(What you need to do):
Could you write out the listing below exactly as it stands, leaving out the pictures?

★ ★ ★

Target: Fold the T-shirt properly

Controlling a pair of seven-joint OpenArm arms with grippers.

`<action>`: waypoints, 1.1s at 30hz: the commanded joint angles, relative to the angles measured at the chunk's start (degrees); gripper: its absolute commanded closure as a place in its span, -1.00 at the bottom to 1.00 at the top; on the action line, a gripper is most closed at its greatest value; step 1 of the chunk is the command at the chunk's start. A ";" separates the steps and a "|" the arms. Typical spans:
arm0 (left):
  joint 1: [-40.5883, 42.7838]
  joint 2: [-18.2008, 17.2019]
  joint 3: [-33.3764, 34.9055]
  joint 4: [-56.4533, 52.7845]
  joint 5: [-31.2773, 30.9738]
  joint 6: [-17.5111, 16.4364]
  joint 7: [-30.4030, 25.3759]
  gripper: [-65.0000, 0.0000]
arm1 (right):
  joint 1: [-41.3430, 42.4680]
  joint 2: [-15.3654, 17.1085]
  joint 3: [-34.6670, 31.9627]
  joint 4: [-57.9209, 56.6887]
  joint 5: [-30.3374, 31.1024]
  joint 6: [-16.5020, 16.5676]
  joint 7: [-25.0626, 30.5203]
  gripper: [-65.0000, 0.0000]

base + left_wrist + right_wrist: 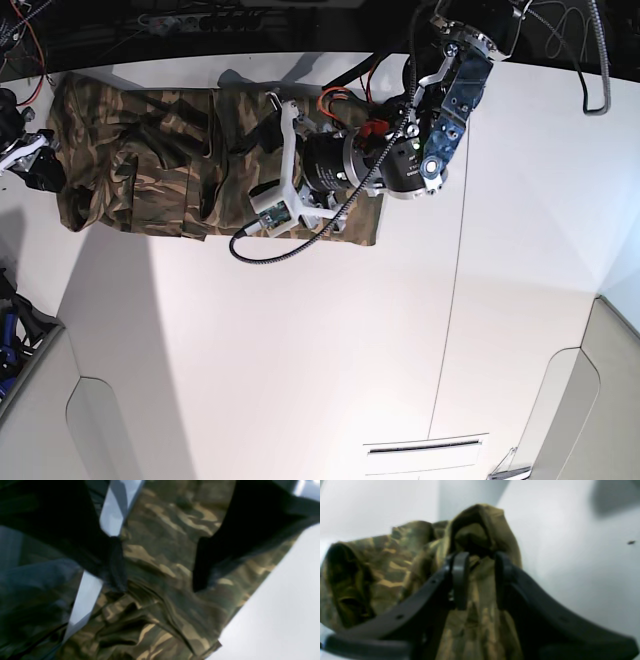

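No text, label, brand, number or sign can be read in any view; a small green board [276,213] on the left arm is too small to make out.

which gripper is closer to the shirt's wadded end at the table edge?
Right. The right gripper has its fingers shut on the bunched end of the T-shirt. The left gripper hangs over the shirt's other end, fingers apart.

Right claw [478,580] clamped (left claw [160,562] spread wide).
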 commanded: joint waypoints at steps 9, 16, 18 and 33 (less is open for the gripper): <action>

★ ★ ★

(Result of this task):
Target: Fold the T-shirt properly

Controlling a pair of seven-joint OpenArm arms with grippers.

`<action>`: waypoints, 1.1s at 30hz: the commanded joint angles, relative to the angles measured at the chunk's start (degrees); gripper: its absolute commanded closure as a place in its span, -1.00 at the bottom to 1.00 at the top; on the action line, a gripper is most closed at its greatest value; step 1 of the chunk is the command at the chunk's start. A ";" separates the steps and a "|" the arms. Typical spans:
arm0 (left):
  joint 1: [-40.5883, 42.7838]
  joint 2: [-18.2008, 17.2019]
  joint 3: [-33.3764, 34.9055]
  joint 4: [-56.4533, 52.7845]
  joint 5: [-31.2773, 30.9738]
  joint 6: [-17.5111, 16.4364]
  joint 7: [-30.4030, 25.3759]
  gripper: [-65.0000, 0.0000]
arm1 (right):
  joint 1: [-41.3430, 42.4680]
  joint 2: [-15.3654, 17.1085]
  joint 3: [-34.6670, 31.9627]
  joint 4: [-57.9209, 56.6887]
  joint 5: [-30.3374, 31.1024]
  joint 6: [-16.5020, 16.5676]
  joint 7: [-25.0626, 30.5203]
  gripper: [-65.0000, 0.0000]

base + left_wrist + right_wrist: 

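No text, label, brand, number or sign can be read in any view; a small green board [276,213] on the left arm is too small to make out.

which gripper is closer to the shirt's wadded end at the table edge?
Right. The right gripper has its fingers shut on the bunched end of the T-shirt. The left gripper hangs over the shirt's other end, fingers apart.

Right claw [478,580] clamped (left claw [160,562] spread wide).
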 commanded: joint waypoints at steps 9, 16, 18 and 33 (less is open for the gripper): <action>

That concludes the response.